Re: UTF-8 Error Handling (was: Re: Unicode 4.0 BETA available for review)

From: Mark Davis ([email protected])
Date: Mon Mar 03 2003 - 14:52:46 EST

Next message: Yung-Fong Tang: "Re: Unicode Arabic Rendering Problem"

Previous message: Asmus Freytag: "Re: UTF-8 Error Handling (was: Re: Unicode 4.0 BETA available for review)"
In reply to: Asmus Freytag: "Re: UTF-8 Error Handling (was: Re: Unicode 4.0 BETA available for review)"
Next in thread: Asmus Freytag: "Re: UTF-8 Error Handling (was: Re: Unicode 4.0 BETA available for review)"
Reply: Asmus Freytag: "Re: UTF-8 Error Handling (was: Re: Unicode 4.0 BETA available for review)"
Messages sorted by: [ date ] [ thread ] [ subject ] [ author ] [ attachment ]
Mail actions: [ respond to this message ] [ mail a new topic ]

Perhaps I wasn't clear; I agree with you on that.

1) It is conformant to skip or substitute text, with just a code at the end
indicating that something of that sort was done.

2) Or, if someone wants more flexibility, to stop at possible errors, and
give the client of the API information so that they can do more complex
processing.

Mark
________
[email protected]
IBM, MS 50-2/B11, 5600 Cottle Rd, SJ CA 95193
(408) 256-3148
fax: (408) 256-0799

----- Original Message -----
From: "Asmus Freytag" <[email protected]>
To: "Mark Davis" <[email protected]>; "Kent Karlsson"
<[email protected]>; "'Michael (michka) Kaplan'" <[email protected]>
Cc: "'Yung-Fong Tang'" <[email protected]>; <[email protected]>
Sent: Monday, March 03, 2003 11:21
Subject: Re: UTF-8 Error Handling (was: Re: Unicode 4.0 BETA available for
review)

> But, formally speaking, is it conformant for an API to not stop, and
merely
> raise an error flag (that the caller may or may not look at)?
>
> I argue that it is.
>
> A./
>
> At 09:09 AM 3/3/03 -0800, Mark Davis wrote:
> >Asmus has good points about the restartability, both that it gives the
API
> >user the maximal flexibility, and that many times the users don't want to
> >futz with such options, and just want the text converted.
> >
> >To provide maximal flexibility, an API will give the choice for illegal
> >squences of (1) deleting, (2) substituting (character, escape (e.g.
> >"઼", or other options), or (3) stopping with information: the
reason
> >for the error, the end position of the last successfully converted
sequence,
> >and the end position of the bad sequence.
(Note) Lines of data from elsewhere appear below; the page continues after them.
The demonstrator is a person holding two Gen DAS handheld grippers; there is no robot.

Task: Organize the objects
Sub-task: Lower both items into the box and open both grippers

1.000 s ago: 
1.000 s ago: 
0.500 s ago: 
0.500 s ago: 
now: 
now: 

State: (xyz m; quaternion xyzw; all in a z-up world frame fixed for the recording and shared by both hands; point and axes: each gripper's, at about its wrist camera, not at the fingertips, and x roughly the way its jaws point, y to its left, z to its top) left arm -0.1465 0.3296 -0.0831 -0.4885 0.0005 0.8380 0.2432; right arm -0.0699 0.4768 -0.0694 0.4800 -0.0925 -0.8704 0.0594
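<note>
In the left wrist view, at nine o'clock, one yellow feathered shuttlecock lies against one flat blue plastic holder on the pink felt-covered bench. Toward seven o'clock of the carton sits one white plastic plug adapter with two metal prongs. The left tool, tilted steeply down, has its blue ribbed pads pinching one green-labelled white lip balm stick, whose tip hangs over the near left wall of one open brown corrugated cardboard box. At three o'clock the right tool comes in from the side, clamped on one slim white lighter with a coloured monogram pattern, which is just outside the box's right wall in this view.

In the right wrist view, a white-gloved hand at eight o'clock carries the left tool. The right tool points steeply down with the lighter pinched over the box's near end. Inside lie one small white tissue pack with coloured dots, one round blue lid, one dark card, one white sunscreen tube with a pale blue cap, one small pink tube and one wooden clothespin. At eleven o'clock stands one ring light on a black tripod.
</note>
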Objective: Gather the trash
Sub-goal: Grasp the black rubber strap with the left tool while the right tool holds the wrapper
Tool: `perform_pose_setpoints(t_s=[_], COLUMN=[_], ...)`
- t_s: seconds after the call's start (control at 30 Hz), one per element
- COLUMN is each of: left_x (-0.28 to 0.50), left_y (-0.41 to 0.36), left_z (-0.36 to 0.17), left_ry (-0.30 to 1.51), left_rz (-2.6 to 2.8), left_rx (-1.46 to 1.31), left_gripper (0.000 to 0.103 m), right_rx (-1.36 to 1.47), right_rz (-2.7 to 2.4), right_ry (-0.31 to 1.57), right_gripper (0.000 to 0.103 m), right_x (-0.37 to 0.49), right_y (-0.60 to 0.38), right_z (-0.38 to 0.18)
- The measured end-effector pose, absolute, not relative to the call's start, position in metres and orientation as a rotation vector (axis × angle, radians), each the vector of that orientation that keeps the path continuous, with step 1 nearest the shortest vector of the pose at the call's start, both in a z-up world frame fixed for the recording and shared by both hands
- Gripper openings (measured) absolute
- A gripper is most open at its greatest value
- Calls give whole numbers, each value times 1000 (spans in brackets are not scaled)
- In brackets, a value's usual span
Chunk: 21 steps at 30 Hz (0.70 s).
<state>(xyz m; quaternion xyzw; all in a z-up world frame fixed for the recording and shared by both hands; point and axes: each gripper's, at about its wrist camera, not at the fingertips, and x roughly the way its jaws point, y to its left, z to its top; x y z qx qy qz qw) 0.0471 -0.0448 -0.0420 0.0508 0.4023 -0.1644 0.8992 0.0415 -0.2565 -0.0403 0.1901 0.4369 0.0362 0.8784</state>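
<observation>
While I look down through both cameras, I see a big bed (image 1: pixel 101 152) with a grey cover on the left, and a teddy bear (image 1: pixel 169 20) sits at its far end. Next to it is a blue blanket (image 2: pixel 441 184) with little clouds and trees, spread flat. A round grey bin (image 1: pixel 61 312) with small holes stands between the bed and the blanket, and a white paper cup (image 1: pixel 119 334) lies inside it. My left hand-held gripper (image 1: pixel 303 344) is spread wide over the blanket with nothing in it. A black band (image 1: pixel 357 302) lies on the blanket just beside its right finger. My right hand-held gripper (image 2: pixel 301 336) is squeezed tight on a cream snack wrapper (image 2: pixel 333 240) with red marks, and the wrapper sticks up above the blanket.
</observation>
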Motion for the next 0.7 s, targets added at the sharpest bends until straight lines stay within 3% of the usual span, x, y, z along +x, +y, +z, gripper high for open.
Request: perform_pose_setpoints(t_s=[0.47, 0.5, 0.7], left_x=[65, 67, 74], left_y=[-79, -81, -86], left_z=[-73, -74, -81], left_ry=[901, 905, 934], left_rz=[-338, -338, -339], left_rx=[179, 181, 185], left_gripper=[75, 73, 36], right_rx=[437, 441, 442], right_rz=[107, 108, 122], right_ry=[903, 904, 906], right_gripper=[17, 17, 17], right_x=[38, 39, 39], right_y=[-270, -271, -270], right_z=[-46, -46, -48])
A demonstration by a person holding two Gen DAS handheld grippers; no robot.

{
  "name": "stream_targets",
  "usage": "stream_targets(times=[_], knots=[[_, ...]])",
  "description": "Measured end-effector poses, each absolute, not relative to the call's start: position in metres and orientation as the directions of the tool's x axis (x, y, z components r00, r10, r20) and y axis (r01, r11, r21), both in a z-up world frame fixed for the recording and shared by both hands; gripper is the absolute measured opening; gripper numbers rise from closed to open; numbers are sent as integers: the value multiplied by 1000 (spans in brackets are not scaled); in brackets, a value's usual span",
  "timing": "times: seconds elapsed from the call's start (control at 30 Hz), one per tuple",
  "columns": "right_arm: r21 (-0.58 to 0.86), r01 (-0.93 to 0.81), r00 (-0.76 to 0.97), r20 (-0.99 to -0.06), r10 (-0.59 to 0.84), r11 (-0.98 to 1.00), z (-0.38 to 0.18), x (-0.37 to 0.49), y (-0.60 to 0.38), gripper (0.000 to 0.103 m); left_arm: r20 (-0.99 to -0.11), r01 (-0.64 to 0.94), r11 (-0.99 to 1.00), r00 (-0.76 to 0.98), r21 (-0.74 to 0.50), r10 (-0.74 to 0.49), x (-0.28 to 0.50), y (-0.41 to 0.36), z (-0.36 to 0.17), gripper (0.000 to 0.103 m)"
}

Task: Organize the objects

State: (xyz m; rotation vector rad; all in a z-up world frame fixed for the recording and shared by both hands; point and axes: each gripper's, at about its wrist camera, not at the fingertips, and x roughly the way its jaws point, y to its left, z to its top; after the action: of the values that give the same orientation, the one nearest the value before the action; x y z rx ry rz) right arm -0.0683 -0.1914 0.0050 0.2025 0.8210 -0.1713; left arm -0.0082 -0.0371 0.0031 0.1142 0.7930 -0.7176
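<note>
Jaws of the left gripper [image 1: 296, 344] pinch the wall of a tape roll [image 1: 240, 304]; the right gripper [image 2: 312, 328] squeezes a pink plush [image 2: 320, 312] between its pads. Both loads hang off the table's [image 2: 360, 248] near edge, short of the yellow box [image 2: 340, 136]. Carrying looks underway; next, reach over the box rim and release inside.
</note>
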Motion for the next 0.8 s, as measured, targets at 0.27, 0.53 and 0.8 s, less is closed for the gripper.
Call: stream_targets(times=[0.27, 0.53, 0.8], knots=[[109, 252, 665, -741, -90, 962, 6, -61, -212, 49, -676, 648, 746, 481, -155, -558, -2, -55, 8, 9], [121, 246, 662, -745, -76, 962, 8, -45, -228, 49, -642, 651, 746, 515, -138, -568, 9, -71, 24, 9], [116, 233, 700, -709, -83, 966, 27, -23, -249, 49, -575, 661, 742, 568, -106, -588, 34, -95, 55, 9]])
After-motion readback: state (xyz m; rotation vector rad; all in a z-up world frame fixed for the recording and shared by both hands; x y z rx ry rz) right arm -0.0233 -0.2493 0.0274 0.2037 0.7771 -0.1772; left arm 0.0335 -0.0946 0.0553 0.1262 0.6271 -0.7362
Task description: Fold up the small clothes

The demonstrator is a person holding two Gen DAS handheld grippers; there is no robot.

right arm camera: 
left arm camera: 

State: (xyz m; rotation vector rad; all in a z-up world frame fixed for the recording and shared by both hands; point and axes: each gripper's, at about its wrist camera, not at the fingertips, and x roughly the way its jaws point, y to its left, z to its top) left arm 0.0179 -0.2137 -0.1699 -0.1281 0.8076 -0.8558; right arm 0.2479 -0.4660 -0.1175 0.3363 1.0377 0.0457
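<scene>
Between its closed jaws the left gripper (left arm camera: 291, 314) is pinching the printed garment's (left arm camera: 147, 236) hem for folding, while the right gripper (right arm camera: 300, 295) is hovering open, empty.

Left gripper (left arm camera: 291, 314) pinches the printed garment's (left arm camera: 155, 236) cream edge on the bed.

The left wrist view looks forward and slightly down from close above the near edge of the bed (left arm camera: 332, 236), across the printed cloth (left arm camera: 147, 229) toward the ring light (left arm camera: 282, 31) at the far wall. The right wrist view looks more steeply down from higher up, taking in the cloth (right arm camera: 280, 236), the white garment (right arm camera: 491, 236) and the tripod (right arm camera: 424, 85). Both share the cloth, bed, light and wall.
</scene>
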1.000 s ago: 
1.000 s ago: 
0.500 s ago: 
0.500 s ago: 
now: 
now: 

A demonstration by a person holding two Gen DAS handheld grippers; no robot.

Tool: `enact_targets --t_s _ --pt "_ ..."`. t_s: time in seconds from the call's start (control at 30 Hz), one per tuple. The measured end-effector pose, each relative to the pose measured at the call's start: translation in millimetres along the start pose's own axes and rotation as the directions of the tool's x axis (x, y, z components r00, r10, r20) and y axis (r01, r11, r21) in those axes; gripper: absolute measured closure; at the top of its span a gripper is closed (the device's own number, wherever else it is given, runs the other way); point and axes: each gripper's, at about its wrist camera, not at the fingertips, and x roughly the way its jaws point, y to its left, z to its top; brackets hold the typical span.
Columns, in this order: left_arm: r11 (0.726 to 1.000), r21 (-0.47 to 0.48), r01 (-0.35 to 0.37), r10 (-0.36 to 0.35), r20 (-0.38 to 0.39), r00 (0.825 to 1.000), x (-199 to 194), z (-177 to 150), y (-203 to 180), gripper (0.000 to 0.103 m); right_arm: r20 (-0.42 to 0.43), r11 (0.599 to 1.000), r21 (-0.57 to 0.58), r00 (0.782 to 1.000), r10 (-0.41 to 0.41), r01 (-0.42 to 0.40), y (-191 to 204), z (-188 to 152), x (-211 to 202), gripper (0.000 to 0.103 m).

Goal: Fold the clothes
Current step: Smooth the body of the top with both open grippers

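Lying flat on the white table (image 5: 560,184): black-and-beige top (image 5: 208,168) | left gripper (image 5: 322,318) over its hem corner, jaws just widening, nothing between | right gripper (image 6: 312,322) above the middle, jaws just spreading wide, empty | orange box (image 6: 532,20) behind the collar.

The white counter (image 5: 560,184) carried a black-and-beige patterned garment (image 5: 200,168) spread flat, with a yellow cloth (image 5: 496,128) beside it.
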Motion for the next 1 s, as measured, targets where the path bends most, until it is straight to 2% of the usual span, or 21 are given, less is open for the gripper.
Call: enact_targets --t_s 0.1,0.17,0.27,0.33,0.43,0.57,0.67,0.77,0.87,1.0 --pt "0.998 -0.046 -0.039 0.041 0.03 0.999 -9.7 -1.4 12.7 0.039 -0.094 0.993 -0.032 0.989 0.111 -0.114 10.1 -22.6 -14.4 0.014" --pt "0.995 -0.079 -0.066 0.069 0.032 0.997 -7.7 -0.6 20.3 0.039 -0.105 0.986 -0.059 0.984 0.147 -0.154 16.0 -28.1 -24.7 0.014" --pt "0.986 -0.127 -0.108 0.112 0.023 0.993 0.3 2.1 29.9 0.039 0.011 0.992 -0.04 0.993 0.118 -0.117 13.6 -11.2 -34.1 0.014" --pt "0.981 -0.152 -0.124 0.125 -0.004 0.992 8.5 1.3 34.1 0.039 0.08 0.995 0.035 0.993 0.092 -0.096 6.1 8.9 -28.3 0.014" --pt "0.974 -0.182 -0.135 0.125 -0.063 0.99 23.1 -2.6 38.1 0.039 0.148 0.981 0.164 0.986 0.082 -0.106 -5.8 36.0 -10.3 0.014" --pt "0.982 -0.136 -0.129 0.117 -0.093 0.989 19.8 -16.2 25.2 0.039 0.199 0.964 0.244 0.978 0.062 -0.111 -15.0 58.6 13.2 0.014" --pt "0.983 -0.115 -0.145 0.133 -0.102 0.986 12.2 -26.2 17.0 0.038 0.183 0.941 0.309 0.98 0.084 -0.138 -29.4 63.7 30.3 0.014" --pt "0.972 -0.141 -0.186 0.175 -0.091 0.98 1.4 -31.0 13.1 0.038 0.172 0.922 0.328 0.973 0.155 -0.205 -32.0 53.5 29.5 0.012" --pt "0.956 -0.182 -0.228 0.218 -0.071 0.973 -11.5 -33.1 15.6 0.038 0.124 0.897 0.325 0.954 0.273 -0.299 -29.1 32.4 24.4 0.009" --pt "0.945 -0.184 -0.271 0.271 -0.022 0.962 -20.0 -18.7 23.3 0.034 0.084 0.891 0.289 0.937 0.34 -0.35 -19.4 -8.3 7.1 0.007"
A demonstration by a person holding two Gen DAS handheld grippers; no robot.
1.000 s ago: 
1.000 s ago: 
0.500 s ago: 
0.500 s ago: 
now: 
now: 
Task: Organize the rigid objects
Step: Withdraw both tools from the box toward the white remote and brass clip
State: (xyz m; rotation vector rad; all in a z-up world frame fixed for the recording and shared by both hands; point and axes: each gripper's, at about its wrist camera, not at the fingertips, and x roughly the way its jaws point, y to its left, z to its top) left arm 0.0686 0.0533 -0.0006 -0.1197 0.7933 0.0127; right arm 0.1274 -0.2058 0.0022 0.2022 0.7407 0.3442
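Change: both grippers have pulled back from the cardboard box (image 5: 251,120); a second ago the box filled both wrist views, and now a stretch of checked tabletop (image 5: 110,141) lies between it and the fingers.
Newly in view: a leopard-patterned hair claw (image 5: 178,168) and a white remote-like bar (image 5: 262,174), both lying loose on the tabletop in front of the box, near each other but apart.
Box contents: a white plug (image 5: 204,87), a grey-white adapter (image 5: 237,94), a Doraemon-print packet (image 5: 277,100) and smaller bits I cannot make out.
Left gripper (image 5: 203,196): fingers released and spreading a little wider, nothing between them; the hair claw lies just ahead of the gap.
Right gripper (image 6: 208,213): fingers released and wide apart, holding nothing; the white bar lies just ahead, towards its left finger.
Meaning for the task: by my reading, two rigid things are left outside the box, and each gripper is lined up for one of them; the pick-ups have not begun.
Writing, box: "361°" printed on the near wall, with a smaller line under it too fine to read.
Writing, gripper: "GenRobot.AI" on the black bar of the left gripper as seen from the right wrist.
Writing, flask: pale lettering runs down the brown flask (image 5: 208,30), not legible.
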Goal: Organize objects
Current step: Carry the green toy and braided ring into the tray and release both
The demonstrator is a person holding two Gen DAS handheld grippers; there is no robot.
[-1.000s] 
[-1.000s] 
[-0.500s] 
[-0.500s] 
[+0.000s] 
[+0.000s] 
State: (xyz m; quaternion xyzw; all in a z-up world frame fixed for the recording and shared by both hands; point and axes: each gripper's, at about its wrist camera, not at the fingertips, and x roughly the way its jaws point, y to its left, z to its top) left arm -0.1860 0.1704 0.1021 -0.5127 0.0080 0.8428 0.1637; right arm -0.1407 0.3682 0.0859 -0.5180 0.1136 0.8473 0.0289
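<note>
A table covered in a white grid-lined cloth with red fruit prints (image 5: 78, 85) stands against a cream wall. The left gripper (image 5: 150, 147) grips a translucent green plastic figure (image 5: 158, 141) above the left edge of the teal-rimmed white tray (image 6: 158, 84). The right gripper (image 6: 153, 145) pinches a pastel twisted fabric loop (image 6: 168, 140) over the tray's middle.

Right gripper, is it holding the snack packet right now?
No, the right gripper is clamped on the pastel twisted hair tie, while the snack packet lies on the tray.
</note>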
And users may want to
distinguish
> >between illegal sequences and missing characters in applying these
options;
> >that is, they may want to silently delete illegal sequences, but
substitute
> >a replacement character for missing characters.
> >
> >Mark
> >________
> >[email protected]
> >IBM, MS 50-2/B11, 5600 Cottle Rd, SJ CA 95193
> >(408) 256-3148
> >fax: (408) 256-0799
> >
> >----- Original Message -----
> >From: "Asmus Freytag" <[email protected]>
> >To: "Mark Davis" <[email protected]>; "Kent Karlsson"
> ><[email protected]>; "'Michael (michka) Kaplan'"
<[email protected]>
> >Cc: "'Yung-Fong Tang'" <[email protected]>; <[email protected]>
> >Sent: Sunday, March 02, 2003 21:10
> >Subject: Re: UTF-8 Error Handling (was: Re: Unicode 4.0 BETA available
for
> >review)
> >
> >
> > > At 07:21 AM 3/2/03 -0800, Mark Davis wrote:
> > > > > "C12a When a process interprets a code unit sequence which
> > > > > purports to be in a Unicode character encoding form, it
> > > > > shall treat ill-formed code unit sequences as an error
> > > > > condition, and shall not interpret such sequences as
> > > > > characters."
> > >
> > > Can we agree or disagree on whether an API that returns an error code,
but
> > > also an output buffer that contains a simplistic conversion of the
> > > erroneous sequence is or is not conformant.
> > >
> > > To me it seems that by setting an error flag in the return code, the
API
> > > has signalled that the user should not treat the output as containing
> > > correct Unicode.
> > >
> > > Such an API design (on a low enough level) might strike the right
balance
> > > between between usability in many different environments and
satisfying
> >the
> > > formal requirement.
> > >
> > > The ideal case is one where the converter stops in a restartable
> > > configuration, allowing the client to implement (or ask for) a variety
of
> > > error-recovery options. However, such an interface requires a lot of
> > > thought and may be difficult to implement for some
> > > language/platform/library environments. Further, it may be
unnecessarily
> > > difficult to use for at least some conceivable clients.
> > >
> > > A./
> > >
> > >
>
>
>

Next message: Yung-Fong Tang: "Re: Unicode Arabic Rendering Problem"
Previous message: Asmus Freytag: "Re: UTF-8 Error Handling (was: Re: Unicode 4.0 BETA available for review)"
In reply to: Asmus Freytag: "Re: UTF-8 Error Handling (was: Re: Unicode 4.0 BETA available for review)"
Next in thread: Asmus Freytag: "Re: UTF-8 Error Handling (was: Re: Unicode 4.0 BETA available for review)"
Reply: Asmus Freytag: "Re: UTF-8 Error Handling (was: Re: Unicode 4.0 BETA available for review)"
Messages sorted by: [ date ] [ thread ] [ subject ] [ author ] [ attachment ]
Mail actions: [ respond to this message ] [ mail a new topic ]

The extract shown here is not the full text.